How much natural gas q = 44 MJ / kg needs to be burned to convert 22 kg of ice taken at -10 C into steam?

How much natural gas q = 44 MJ / kg needs to be burned to convert 22 kg of ice taken at -10 C into steam? Specific heat of melting of ice = 340 J / kg; specific heat of ice = c = 2100 J / kg C, water c = 4200 J / kg C; specific heat of vaporization L = 2.2 MJ / kg

q = 44 MJ / kg = 44 * 10 ^ 6 J / kg.

ml = 22 kg.

t1 = -10 ° C.

t2 = 0 ° C.

t3 = 100 ° C.

λ = 340 kJ / kg = 3.4 * 10 ^ 5 J / kg.

Cl = 2100 J / kg * ° C.

Sv = 4200 J / kg * ° C.

L = 2.2 MJ / kg = 2.2 * 10 ^ 6 J / kg.

mg -?

Q = q * mg.

Q = Cl * ml * (t2 – t1) + λ * ml + Cw * ml * (t3 – t2) + L * ml.

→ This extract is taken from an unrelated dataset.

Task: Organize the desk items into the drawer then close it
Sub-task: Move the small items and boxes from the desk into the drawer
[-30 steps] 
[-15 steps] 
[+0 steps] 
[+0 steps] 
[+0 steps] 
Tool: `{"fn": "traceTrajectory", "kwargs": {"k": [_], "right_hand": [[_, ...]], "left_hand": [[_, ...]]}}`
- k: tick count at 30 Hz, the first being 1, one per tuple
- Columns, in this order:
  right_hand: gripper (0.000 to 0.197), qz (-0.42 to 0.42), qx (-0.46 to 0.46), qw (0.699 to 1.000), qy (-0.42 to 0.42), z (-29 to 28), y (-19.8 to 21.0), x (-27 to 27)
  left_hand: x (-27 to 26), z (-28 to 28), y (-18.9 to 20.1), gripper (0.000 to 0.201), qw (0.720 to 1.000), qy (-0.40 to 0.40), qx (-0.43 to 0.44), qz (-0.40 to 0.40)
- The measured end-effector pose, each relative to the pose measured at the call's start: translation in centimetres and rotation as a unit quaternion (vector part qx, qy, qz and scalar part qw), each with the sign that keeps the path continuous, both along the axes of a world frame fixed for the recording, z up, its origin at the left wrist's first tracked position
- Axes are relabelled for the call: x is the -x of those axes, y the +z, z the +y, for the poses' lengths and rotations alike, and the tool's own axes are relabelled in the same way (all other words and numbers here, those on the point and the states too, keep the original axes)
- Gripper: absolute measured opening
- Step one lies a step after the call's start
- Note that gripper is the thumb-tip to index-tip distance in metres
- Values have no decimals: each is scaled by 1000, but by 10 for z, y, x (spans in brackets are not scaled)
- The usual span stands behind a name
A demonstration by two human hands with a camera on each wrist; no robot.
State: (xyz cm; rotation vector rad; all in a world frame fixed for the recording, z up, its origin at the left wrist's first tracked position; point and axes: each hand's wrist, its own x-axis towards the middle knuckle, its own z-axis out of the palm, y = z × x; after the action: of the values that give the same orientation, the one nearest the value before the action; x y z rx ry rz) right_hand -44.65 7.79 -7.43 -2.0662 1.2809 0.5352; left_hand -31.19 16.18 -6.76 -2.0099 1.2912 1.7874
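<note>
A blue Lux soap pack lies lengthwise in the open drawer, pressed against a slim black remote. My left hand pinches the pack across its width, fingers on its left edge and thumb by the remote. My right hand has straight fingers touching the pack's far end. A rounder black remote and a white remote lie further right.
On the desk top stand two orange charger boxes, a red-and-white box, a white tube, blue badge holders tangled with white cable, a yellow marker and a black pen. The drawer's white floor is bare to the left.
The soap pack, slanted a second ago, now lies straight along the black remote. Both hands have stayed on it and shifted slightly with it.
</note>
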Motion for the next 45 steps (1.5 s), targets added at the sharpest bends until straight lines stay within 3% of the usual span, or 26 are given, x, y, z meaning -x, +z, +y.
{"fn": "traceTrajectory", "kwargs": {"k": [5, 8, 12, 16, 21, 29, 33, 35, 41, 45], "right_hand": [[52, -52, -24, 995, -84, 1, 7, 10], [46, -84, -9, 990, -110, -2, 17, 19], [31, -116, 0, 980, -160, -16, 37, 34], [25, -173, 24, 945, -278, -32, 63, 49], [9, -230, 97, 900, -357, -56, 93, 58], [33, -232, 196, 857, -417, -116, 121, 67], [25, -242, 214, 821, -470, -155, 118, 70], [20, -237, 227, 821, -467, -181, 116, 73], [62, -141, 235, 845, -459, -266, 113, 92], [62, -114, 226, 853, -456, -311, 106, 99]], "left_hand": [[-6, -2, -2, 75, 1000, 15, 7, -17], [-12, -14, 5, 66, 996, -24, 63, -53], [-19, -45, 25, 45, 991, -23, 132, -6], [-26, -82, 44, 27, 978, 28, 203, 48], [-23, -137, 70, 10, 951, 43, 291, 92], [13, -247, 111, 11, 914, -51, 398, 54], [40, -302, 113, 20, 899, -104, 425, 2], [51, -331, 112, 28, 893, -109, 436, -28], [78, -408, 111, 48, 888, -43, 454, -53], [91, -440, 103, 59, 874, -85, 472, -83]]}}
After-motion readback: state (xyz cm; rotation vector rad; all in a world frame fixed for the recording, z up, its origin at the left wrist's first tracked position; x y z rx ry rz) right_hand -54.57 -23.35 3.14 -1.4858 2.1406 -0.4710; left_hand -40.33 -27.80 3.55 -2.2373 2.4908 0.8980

q * mg = Cl * ml * (t2 – t1) + λ * ml + Cw * ml * (t3 – t2) + L * ml.

mg = (Cl * ml * (t2 – t1) + λ * ml + Cw * ml * (t3 – t2) + L * ml) / q.

mg = (2100 J / kg * ° C * 22 kg * (0 ° C – (-10 ° C) + 3.4 * 10 ^ 5 J / kg * 22 kg + 4200 J / kg * ° C * 22 kg * (100 ° C – 0 ° C) + 2.2 * 10 ^ 6 J / kg * 22 kg) / 44 * 10 ^ 6 J / kg = 1.5 kg.

Answer: to turn ice into steam, it is necessary to burn mg = 1.5 kg of natural gas.